WORK TO COMPLETE.
The answer must be a single number: how many lines of the records below hold the word "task".

════════════════

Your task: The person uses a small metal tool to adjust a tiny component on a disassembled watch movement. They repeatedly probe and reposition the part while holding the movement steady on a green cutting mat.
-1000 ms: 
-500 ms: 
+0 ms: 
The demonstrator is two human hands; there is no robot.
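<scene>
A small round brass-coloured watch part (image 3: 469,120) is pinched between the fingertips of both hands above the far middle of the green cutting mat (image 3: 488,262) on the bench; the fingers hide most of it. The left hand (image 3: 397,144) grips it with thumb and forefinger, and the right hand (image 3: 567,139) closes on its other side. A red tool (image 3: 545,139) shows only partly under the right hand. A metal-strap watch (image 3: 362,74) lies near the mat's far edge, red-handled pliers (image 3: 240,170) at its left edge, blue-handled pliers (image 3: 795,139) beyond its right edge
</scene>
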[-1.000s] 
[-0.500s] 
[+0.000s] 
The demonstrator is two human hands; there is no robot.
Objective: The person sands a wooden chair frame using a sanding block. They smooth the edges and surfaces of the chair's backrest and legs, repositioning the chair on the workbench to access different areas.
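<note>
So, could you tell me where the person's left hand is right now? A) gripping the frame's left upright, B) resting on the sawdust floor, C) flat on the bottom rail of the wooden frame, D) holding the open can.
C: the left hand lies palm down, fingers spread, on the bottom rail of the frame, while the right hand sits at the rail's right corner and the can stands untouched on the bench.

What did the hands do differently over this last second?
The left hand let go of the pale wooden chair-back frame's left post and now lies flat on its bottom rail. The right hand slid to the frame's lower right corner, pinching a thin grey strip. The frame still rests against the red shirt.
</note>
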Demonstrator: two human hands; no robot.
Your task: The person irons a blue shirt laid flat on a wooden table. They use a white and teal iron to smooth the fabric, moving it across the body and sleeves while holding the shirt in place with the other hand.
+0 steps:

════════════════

RESPONSE TO THE EXERCISE.
2